▸ Action item: Give back exactly the lines from the start of the listing to the line containing "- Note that", inclusive, and nothing beyond them.

START Supplied information

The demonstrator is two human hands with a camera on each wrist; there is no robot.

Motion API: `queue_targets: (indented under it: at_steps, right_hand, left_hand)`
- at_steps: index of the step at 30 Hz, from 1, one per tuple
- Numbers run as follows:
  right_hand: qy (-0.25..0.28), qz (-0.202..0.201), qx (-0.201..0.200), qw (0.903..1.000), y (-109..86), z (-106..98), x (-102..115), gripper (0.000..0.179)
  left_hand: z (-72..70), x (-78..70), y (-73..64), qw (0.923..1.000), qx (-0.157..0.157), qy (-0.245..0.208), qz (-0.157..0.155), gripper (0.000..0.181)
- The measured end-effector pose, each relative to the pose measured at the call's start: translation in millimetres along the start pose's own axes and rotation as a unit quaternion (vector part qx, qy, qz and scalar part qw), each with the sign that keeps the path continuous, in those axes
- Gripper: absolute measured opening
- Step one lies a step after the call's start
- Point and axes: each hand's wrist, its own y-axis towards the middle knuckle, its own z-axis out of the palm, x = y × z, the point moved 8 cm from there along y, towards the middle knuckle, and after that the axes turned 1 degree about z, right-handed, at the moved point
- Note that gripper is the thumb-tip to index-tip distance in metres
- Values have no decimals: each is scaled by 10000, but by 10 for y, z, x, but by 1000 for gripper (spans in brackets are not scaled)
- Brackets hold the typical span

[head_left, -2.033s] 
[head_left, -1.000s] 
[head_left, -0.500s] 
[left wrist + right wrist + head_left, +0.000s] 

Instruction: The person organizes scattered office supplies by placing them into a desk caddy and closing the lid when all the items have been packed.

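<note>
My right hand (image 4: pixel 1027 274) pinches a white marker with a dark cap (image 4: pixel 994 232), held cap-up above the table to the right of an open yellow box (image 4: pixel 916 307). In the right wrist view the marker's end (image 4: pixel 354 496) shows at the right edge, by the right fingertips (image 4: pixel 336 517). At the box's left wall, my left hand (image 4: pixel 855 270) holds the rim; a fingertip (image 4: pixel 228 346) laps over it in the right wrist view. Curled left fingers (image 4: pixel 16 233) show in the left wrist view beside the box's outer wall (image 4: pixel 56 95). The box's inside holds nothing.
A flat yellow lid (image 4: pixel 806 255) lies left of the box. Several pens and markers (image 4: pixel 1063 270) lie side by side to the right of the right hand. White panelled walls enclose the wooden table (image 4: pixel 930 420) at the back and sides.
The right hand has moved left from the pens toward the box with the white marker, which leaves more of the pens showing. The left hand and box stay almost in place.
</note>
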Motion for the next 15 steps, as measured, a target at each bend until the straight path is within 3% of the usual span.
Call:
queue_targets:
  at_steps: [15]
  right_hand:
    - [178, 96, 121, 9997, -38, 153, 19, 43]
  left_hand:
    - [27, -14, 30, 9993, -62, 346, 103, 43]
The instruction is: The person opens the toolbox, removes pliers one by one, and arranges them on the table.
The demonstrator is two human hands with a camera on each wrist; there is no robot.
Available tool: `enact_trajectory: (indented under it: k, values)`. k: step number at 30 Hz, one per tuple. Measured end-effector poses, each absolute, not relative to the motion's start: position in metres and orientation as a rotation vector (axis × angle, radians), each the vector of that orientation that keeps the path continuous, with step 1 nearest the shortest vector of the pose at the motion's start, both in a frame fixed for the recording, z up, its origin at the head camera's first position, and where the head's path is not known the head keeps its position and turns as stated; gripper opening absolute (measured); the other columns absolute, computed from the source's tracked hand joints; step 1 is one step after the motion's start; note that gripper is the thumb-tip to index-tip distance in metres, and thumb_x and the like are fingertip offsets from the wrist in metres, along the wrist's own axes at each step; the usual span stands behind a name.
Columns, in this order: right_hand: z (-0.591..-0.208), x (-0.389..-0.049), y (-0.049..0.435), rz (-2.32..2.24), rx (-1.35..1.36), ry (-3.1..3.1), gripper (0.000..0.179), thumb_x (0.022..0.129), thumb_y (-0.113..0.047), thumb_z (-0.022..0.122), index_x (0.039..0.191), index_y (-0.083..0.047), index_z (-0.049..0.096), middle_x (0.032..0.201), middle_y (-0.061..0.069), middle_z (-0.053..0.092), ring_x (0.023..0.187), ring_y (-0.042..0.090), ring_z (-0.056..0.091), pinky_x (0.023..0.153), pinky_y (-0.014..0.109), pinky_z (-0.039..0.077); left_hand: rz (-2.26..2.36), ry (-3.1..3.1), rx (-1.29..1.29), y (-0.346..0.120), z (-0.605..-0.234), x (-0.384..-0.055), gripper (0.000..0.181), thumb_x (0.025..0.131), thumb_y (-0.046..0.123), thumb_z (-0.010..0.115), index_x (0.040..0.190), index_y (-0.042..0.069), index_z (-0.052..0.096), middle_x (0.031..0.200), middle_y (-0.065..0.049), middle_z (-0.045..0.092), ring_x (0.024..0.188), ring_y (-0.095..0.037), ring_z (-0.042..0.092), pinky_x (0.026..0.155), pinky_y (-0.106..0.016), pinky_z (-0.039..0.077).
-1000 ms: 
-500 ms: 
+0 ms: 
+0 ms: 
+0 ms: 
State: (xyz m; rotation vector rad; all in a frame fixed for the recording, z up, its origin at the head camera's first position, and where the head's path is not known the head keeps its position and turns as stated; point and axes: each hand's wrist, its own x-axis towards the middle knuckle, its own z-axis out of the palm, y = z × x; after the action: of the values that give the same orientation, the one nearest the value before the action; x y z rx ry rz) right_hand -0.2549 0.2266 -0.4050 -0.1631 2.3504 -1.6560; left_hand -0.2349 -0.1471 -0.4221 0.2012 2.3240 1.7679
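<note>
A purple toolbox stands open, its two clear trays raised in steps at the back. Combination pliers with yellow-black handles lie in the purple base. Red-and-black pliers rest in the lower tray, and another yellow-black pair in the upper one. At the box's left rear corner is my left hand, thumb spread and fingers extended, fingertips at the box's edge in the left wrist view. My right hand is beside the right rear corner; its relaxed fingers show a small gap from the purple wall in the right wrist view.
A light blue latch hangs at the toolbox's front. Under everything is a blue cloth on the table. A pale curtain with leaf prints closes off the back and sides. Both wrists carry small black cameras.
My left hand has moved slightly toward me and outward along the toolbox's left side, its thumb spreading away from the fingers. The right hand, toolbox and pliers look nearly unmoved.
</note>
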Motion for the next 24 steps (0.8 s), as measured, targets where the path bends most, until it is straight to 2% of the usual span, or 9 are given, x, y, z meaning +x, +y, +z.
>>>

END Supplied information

▸ Solved problem:
The demonstrator is two human hands with a camera on each wrist; there is no robot.

Motion API: `queue_targets: (indented under it: at_steps, right_hand, left_hand)`
- at_steps: index of the step at 30 Hz, from 1, one per tuple
- Numbers run as follows:
  right_hand: qy (-0.25..0.28), qz (-0.202..0.201), qx (-0.201..0.200), qw (0.903..1.000), y (-109..86), z (-106..98), x (-102..115), gripper (0.000..0.179)
  left_hand: z (-72..70), x (-78..70), y (-73..64), qw (0.923..1.000), qx (-0.157..0.157), qy (-0.245..0.208), qz (-0.157..0.155), gripper (0.000..0.181)
- The measured end-effector pose, each relative to the pose measured at the call's start: translation in millimetres along the start pose's own axes and rotation as a unit quaternion (vector part qx, qy, qz and scalar part qw), each with the sign that keeps the path continuous, in those axes
- Gripper: absolute measured opening
- Step one lies a step after the call's start
- Point and axes: each hand's wrist, its own y-axis towards the middle knuckle, its own z-axis out of the palm, x = y × z, the point moved 8 cm from there along y, towards the middle knuckle, and after that the axes turned 1 degree about z, right-handed, at the moved point
- Note that gripper is the thumb-tip to index-tip distance in metres

The output given here is complete.